Food is food
By Jennifer M. Latzke
Can we all just agree that only in America could you have an entire industry pop up that treats food as entertainment?
Not only do we have the Food Network, but we also have four-color glossy magazines devoted to food and millions of online bloggers posting recipes and food pictures daily. We have websites like Pinterest that allow us to sort our online recipe collections from those bloggers. Applications like Instagram allow us to post artistic pictures of the divine locavore/natural/homeopathic/ethnic/choose-your-adjective-here cuisine we just ate at a some out of the way cafe.
Is it any wonder that we've become a nation obsessed with food? I mean, talk about your first-world problems--there are people surviving on less than a dollar a day in many parts of the world, and we have the audacity to complain that we can't find the capers at the grocery store.
Good grief, where have our priorities gone? When did we let three simple meals a day take over our lives?
Look, I like to be creative in meal preparation. I like the Food Network; I can turn it on and listen with half an hear while puttering around the house. I have a board on Pinterest of nothing but tasty recipes that I might try someday--and a few I've tested out on co-workers here. I've posted pictures of my pretty plated entree on Instagram a time or two.
But if the chefs of the Food Network ever got a peek into my cabinets and my refrigerator, I'm sure they'd freak out.
I believe in canned or frozen vegetables, and hamburger purchased from the meat case at the supermarket. I don't have a personal relationship with a free-range chicken farmer and I don't know the name of the bird on my plate. And, while I've been known to buy a jar or two of homemade jam at a farmers market, more often than not the jar reads "Smuckers." My herbs are from little tins and not the indoor herb garden that everyone seems to have. There's not a caper, package of goat cheese, or bottle of extra virgin olive oil in sight.
You see, in my world, food is food. Sure, I like being inspired to try new recipes and expand my culinary boundaries. Occasionally, I get a little education from a chef demonstrating a new recipe. And, during the holidays, I'll even peruse their magazines and blogs for new ideas.
But food is food.
Do I like that jam made by two sisters in their home kitchen and sold at the farmers market? Yes. Do I enjoy the occasional batch of cinnamon rolls made by the sweet hands of Mennonite women and sold at the craft fair? Yes. Will I buy fresh veggies and fruit when they're in season? Sure, if the price is right.
But, I'm practical. I like the fact that scientists have figured out ways to increase shelf life in my bread I buy at the supermarket, because I remember the frustration of opening a brand-new loaf and finding mold on the first slice. I like frozen and canned vegetables because it means I can have corn even if it's not in season. I am a big fan of convenience, including frozen pizzas and microwave popcorn.

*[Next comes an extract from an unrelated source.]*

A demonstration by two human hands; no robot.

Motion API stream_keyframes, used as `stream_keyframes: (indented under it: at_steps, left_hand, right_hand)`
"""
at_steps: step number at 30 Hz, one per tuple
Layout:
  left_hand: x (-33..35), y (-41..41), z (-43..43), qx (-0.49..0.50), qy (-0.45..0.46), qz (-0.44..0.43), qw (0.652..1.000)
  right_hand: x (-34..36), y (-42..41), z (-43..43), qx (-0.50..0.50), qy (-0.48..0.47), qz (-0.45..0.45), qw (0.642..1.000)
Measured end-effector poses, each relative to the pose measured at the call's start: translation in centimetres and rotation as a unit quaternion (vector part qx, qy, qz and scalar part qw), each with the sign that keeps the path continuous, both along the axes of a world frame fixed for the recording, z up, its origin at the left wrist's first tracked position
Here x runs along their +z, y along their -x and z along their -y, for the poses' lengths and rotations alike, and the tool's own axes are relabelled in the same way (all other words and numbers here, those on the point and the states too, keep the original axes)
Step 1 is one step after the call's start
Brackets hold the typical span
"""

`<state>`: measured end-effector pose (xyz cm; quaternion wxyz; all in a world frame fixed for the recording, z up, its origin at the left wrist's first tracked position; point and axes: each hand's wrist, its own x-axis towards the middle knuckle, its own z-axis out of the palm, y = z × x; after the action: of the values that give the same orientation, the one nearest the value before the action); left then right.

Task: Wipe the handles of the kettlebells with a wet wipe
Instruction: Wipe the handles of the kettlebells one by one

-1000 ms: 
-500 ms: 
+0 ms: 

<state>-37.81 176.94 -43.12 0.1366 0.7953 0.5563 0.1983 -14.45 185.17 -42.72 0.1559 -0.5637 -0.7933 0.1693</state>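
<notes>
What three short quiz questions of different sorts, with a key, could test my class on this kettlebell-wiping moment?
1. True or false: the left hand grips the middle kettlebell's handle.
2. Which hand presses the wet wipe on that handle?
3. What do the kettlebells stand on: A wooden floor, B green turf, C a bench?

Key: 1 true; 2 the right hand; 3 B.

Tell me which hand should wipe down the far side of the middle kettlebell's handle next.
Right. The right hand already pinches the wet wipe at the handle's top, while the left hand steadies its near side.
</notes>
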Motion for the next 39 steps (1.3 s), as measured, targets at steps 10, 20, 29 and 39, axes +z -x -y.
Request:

I'm this way because I trust science more than marketing. We've made incredible advances to increase safety in food preservation and preparation in recent decades. It's science that has our grocery stores devoting entire aisles to breakfast cereals. It's science that means that even in the midst of great tragedy we have a stockpile of safe and nutritious canned goods that we can send to our fellow man.
I'd venture that many of our consumers are just like me. But they feel guilty saying so. It's just not cool to eat store brand milk and buy nameless chicken.
So, I'm taking this column, this week of Thanksgiving--when we'll all be reaching into our collective memories to determine the precise cooking time for a 20-pound turkey--to speak out.
I'm buying a frozen bird. I'm making green bean casserole using canned cream of mushroom soup. I'll even buy the heat and eat dinner rolls. And I'm not going to apologize.
Food is food. And I'm thankful for the bounty that we enjoy in this country--whether it's artisanal or store bought.